Sur la Speed Triple de base, on bénéficie d'un châssis costaud, qui encaisse un pilotage sportif comme une conduite plus tranquille. Mais la Triumph manque d'un peu de vivacité et de suspensions plus fermes pour lutter en termes d'efficacité pure avec les canons de la catégorie. La Speed' R remet les pendules à l'heure! D'abord, on se dit qu'à part être beau, le matériel Öhlins réglable de partout ne va pas non plus nous changer la vie.

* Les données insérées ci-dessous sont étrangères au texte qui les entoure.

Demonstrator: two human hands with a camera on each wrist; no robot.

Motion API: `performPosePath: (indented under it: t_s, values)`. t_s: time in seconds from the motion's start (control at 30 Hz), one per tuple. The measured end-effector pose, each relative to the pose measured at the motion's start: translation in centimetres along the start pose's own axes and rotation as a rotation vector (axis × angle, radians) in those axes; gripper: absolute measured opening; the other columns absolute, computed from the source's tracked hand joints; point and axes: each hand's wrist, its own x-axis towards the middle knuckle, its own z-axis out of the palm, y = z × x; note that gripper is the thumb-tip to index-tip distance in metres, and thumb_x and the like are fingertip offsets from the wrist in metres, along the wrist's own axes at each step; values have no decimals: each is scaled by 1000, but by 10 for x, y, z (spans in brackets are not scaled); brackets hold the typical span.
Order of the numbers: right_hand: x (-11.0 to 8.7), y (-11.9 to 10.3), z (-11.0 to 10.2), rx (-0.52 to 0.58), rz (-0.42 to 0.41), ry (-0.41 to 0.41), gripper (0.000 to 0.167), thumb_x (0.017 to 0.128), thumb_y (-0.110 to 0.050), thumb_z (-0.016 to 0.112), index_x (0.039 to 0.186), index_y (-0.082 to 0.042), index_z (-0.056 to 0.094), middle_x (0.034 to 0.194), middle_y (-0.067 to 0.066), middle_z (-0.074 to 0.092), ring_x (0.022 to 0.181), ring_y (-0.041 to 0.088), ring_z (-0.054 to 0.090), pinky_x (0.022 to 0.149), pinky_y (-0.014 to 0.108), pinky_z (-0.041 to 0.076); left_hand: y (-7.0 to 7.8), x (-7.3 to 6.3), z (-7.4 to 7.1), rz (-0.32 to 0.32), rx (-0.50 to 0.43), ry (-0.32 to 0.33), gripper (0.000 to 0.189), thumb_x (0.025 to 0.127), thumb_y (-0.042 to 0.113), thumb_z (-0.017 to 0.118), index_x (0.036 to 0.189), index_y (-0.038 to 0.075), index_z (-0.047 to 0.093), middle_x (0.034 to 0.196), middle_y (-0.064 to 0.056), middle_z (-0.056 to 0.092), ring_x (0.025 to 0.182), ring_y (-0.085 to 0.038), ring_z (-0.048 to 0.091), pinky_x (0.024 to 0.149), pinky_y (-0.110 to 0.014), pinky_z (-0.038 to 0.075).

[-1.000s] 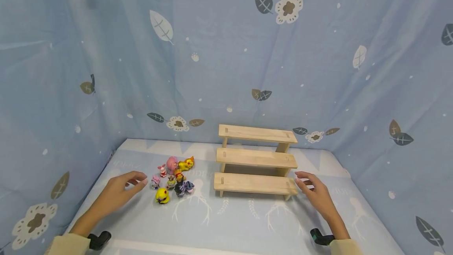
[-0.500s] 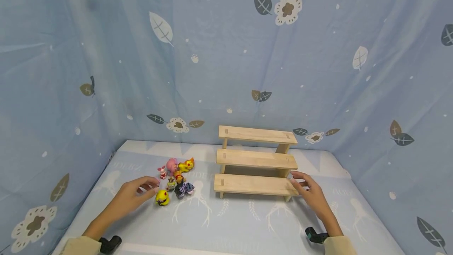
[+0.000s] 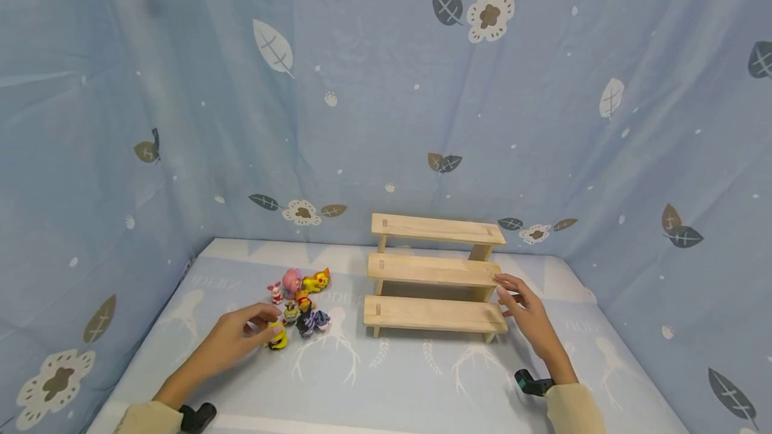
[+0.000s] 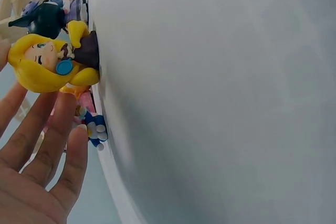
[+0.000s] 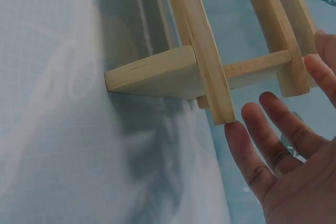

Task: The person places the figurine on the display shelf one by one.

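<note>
My left hand [image 3: 238, 339] reaches around a small yellow-haired doll figurine [image 4: 37, 74], which stands on the table. In the left wrist view, its thumb tip is at the figurine's head and the loosely extended fingers lie behind and beside it. Whether they grip it is hard to see. Close behind are a dark-and-purple figurine [image 3: 312, 321], a small green-and-brown one [image 3: 291, 313] and an orange-and-red one [image 3: 304, 300]. My right hand [image 3: 531, 319], fingers spread and relaxed, is at the right end of a three-tier wooden stand [image 3: 434, 313]; a fingertip meets a board's end.
Farther back in the cluster are a pink figurine [image 3: 292, 282], a yellow one [image 3: 316, 280] lying on its side and a piglet [image 3: 275, 293]. A pale patterned cloth [image 3: 392, 380] covers the table. Blue printed curtains [image 3: 362, 86] enclose the back and sides.
My left hand has moved right to the yellow-haired figurine. My right hand has shifted slightly left and up along the stand's end. The stand has stayed put.
</note>
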Motion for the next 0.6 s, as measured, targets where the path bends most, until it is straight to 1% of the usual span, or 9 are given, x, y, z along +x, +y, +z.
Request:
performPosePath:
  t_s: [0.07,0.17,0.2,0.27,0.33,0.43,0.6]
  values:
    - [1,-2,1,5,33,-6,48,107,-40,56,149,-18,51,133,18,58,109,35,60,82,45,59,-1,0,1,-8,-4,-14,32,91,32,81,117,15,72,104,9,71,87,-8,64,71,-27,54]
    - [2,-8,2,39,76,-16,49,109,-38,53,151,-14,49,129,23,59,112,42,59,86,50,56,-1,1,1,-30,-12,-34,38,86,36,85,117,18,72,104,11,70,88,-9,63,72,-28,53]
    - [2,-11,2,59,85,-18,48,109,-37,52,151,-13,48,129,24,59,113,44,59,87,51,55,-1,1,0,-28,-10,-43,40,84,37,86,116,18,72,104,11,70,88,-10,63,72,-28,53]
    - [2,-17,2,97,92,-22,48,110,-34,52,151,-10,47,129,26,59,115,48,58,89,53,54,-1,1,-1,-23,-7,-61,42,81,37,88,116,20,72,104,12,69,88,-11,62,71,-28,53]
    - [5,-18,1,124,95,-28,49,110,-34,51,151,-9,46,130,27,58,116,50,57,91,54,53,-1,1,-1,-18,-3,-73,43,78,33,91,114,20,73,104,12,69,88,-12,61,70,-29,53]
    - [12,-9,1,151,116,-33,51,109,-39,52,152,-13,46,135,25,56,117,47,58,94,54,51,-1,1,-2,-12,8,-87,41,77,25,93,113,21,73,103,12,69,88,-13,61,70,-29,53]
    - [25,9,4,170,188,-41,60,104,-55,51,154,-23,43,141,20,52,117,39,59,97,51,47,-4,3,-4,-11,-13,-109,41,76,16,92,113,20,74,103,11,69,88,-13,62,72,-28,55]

Tout faux, Paulo! Le travail de la fourche NIX 30 (la même que la terrible Daytona 675 R) fait merveille. Même un peu souple en réglages d'origine, le train avant s'avère beaucoup plus facile à faire tourner, surtout sur les freins. La présence des jantes en aluminium forgé PVM n'y est pas étrangère non plus. L'avant encaisse donc très bien vos velléités sportives et sera ajustable à l'envi selon vos goûts ou les conditions de roulage. On n'y a pas touché, même si en fin d'essai, on aurait pu durcir un peu le tout. L'amortisseur arrière, avec deux molettes de réglage très pratiques à l'usage, permet également un ajustement aux petits oignons, sans aucun outil!

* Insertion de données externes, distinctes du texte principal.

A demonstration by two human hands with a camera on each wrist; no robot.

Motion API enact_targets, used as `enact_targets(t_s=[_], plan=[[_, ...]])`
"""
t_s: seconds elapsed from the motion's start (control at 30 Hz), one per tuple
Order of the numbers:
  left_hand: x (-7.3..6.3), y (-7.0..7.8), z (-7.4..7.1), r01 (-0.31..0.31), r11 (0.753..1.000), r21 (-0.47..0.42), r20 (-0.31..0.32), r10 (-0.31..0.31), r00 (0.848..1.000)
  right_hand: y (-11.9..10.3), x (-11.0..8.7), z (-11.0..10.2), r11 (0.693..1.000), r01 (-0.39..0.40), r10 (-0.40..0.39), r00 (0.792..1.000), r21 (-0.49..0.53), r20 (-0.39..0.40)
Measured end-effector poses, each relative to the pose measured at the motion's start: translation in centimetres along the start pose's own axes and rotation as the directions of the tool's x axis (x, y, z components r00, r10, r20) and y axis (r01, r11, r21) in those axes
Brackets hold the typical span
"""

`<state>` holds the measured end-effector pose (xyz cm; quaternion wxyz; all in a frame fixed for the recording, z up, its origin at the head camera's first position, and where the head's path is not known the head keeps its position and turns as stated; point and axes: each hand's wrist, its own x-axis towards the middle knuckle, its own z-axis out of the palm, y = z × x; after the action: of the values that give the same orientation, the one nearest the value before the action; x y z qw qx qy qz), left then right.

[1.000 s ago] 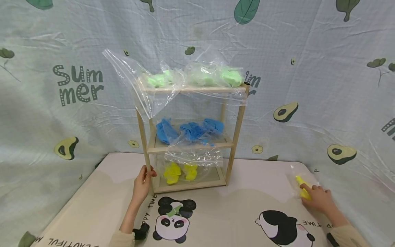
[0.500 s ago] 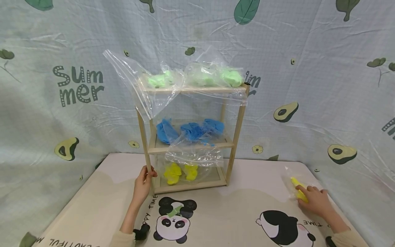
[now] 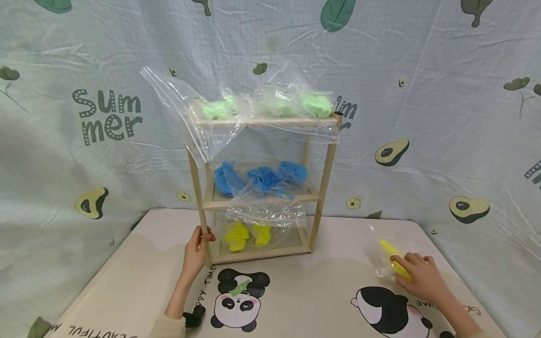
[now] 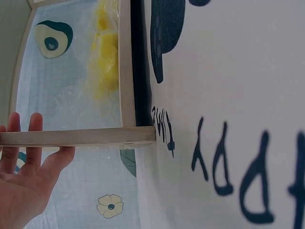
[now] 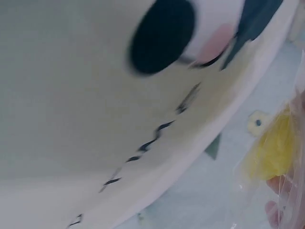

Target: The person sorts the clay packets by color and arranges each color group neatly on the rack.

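Note:
My left hand (image 3: 194,253) holds the front left post of a small wooden shelf (image 3: 259,257). In the left wrist view, the fingers lie behind the post (image 4: 86,138) and the thumb touches its near side. Over at the right, my right hand (image 3: 422,278) grips a clear plastic bag with a yellow lump (image 3: 388,248) inside, held above the table. The right wrist view catches this yellow lump (image 5: 276,148) through the film, with fingertips behind it; most of that hand is out of frame.
Bags with light green lumps (image 3: 220,109) lie on the top shelf, their film hanging over the front. Blue lumps (image 3: 263,179) occupy the middle shelf, and yellow lumps (image 3: 236,237) the bottom one. A printed curtain (image 3: 422,117) surrounds the table (image 3: 321,305).
My right hand has moved left, toward the shelf, carrying the bag with the yellow lump. The left hand has stayed on the post.

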<state>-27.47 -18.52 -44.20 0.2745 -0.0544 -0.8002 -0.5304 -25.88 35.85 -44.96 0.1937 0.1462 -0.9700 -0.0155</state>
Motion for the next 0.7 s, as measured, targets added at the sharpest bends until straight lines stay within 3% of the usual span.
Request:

Si la Speed demande toujours une certaine poigne pour se poser sur l'angle, sa précision en courbe est très, très appréciable. Les Pirelli Supercorsa n'étaient pas là pour rien: les possibilités de l'engin sur route semblent largement mériter de telles gommes. C'est ici que je dois faire mon mea culpa, chers lecteurs. Effectivement, je suis resté bien coincé sur la Speed'R toute neuve au moment de prendre de l'angle pour les photos! On ne peut pas toujours être au top, mais là, même Patrick (notre photographe) me l'a dit: « C'est un peu timide... ». Je ne pouvais décemment pas rester sur un tel échec et, dès le lendemain, je suis retourné rouler le couteau entre les dents!
Ouf! En attaquant méchamment, la Speed Triple R se révèle enfin! Le sport, elle adore, surtout avec la cravache! Hyper stable lors des changements d'angle, elle n'a pas le côté parfois fuyant de sa petite soeur Street Triple. L'avant remue moins, l'arrière reste imperturbable une fois freiné en détente et compression. Le châssis bonifié de la Speed Triple R assure, et c'est du lourd! On peut se jeter de gauche à droite sans arrière-pensée et angler jusqu'à plus soif!

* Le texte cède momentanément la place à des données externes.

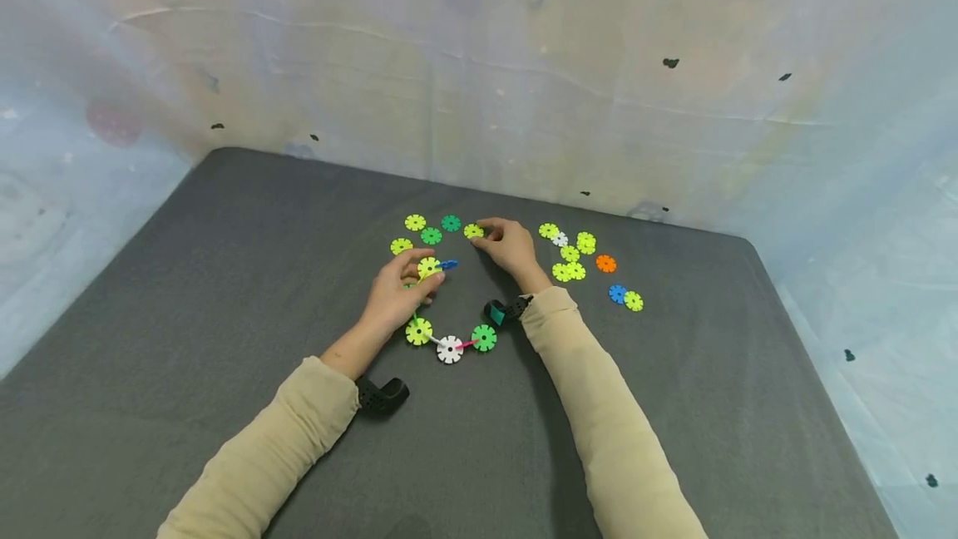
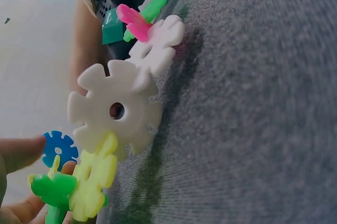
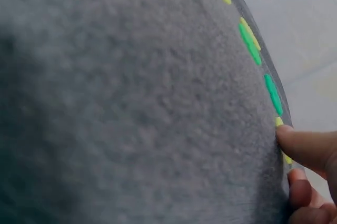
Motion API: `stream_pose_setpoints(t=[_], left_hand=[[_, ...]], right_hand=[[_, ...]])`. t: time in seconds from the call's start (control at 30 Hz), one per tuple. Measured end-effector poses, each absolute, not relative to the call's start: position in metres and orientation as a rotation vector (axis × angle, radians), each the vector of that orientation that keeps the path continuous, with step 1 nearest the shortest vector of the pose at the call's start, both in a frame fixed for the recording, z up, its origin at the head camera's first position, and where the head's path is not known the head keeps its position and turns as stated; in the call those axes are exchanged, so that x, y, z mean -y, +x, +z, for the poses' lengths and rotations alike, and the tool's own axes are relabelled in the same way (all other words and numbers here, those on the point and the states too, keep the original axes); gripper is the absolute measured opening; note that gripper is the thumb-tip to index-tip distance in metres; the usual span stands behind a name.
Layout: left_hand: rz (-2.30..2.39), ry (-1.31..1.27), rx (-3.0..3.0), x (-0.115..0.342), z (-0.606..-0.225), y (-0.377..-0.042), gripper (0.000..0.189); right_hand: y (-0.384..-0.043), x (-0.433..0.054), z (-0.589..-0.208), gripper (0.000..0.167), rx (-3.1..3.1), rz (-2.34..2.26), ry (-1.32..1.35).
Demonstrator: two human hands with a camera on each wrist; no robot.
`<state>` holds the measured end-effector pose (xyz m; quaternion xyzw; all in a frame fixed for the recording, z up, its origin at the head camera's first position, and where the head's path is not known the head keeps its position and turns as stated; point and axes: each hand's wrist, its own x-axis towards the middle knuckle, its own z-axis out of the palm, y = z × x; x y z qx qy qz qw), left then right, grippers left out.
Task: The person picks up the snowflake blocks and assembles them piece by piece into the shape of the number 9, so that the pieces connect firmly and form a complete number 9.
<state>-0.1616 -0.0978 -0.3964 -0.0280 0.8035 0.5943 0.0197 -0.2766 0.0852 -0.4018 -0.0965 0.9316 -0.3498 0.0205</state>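
My left hand (image 1: 399, 288) pinches a yellow notched plastic disc (image 1: 429, 267) in a linked chain, with a blue disc (image 1: 448, 264) slotted on at its right. The chain curves down from this hand through another yellow disc (image 1: 419, 331), a white disc (image 1: 450, 349) and a green disc (image 1: 484, 338). In the left wrist view, white discs (image 2: 116, 109) and a bright green disc (image 2: 52, 190) join edgewise. At the back of the table, my right hand (image 1: 512, 244) has thumb and fingertips at the edges of a loose yellow disc (image 1: 473, 230), pinching it.
Left of the right hand lie loose green discs (image 1: 451, 224) and yellow discs (image 1: 415, 223). To its right are several yellow discs (image 1: 586, 242), a small white disc (image 1: 560, 239), an orange disc (image 1: 605, 263) and a blue disc (image 1: 617, 294). A grey cloth covers the table (image 1: 247, 273).
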Motion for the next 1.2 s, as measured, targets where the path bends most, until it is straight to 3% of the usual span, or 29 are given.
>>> stream_pose_setpoints(t=[0.2,0.5,0.73,1.2], left_hand=[[1.913,-0.105,-2.438,0.096,-0.398,-0.163,0.048],[1.949,-0.237,-2.309,0.095,-0.396,-0.164,0.049],[1.942,-0.190,-2.330,0.095,-0.397,-0.164,0.049],[1.957,-0.075,-2.396,0.095,-0.399,-0.161,0.043]], right_hand=[[-0.271,-0.088,-0.401,0.033,-2.780,-1.199,-0.253],[-0.254,-0.098,-0.395,0.032,-2.598,-1.289,-0.391],[-0.243,-0.105,-0.392,0.025,-2.457,-1.420,-0.443],[-0.219,-0.103,-0.391,0.027,-2.277,-1.731,-0.294]])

Seul bémol: l'ABS qui s'enclenche vraiment tôt quand on commence à freiner très fort de l'avant. Évidemment, n'ayant pas trouvé comment le déconnecter, c'était bien fait pour moi! Reste qu'un système ABS réglé pour une conduite « normale » posé sur un freinage et une fourche de cette qualité, c'est presque... Quoi? De mauvaise foi, moi?! Bon...
Woah! Difficile de ne pas être emballé par cette Speed Triple R. Un roadster qui en a, qui en veut et qui en jette, pour sûr. Un roadster à ne pas mettre dans toutes les mains et qui demande de l'expérience autant que du sang-froid pour se livrer entièrement. L'apport des pièces spéciales de cette version R satisferont les plus saignants arsouilleurs, qui auront à loisir de régler leur châssis au quart de poil (ils débrancheront l'ABS, eux, aussi...). Pour un rouleur plus sage, à part un sex-appeal encore plus prononcé, elle n'apportera pas plus qu'un modèle de base. Et avec 3'000 francs d'écart, la question devra se poser. Car la Speed'R fait payer cher son châssis... en or!